The statue was unveiled by William and Harry on 1 July 2021, on what would have been Diana's 60th birthday, and shows her surrounded by three children "who represent the universality and generational impact of the Princess's work." It is situated in the middle of one end of the Sunken Garden, newly redesigned by Pip Morrison. Work on redesigning the garden began in 2019; five gardeners planted over 4,000 individual flowers, including many forget-me-nots, Diana's favourite flower, along with "ballerina and blush noisette roses, white triumphator and china pink tulips, lavender, dahlias, and sweet peas". A paving stone in front of the statue features an extract from the poem The Measure of a Man by Wallace Gallaher, previously used in the memorial service to commemorate the 10th anniversary of Diana's death in 2007.

Reception

In his review, the critic Jonathan Jones noted its "aesthetic awfulness ... Flat, cautious realism softened by a vague attempt to be intimate make this a spiritless and characterless hunk of nonsense." Lily Waddell in the Evening Standard called it "beautiful", and that it "captured the people's princess in action and her kind heart".

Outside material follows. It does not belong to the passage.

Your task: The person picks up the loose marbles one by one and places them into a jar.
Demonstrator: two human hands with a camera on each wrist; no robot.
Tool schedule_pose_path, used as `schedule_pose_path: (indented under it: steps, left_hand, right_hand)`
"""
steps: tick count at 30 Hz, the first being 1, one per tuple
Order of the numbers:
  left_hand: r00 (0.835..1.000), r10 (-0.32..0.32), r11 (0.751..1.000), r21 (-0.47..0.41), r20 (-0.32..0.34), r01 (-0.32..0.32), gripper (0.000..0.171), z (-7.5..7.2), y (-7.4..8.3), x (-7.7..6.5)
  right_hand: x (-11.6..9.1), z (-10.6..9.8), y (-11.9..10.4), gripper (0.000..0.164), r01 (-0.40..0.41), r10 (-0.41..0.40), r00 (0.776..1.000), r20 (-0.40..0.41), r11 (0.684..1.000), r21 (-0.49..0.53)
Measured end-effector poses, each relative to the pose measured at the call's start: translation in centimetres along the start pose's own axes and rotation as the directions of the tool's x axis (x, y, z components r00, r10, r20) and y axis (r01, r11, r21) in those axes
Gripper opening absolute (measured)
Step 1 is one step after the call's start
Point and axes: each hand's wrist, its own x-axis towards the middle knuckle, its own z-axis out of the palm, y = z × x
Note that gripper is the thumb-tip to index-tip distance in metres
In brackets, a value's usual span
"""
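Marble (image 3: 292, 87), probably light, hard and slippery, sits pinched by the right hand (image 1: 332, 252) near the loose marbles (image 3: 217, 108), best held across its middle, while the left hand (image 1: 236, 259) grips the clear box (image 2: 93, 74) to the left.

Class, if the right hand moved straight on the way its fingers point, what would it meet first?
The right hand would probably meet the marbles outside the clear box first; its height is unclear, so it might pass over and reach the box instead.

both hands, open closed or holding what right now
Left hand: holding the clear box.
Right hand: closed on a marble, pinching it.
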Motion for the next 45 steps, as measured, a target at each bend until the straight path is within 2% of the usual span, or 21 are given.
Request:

Tristram Fane Saunders from The Daily Telegraph criticised the choice of poem for the paving stone, stating that the extract from "a poem that was already mediocre has been made worse" by disrupting the rhythm and turning "To measure the worth/ Of a man as a man" into "to measure the worth/ Of this woman as a woman".

See also

  • Diana, Princess of Wales Memorial Fountain

References

Collection James Bond 007

External links

  • Media related to Statue of Diana, Princess of Wales at Wikimedia Commons

Text submitted to CC-BY-SA license. Source: Statue of Diana, Princess of Wales by Wikipedia (Historical)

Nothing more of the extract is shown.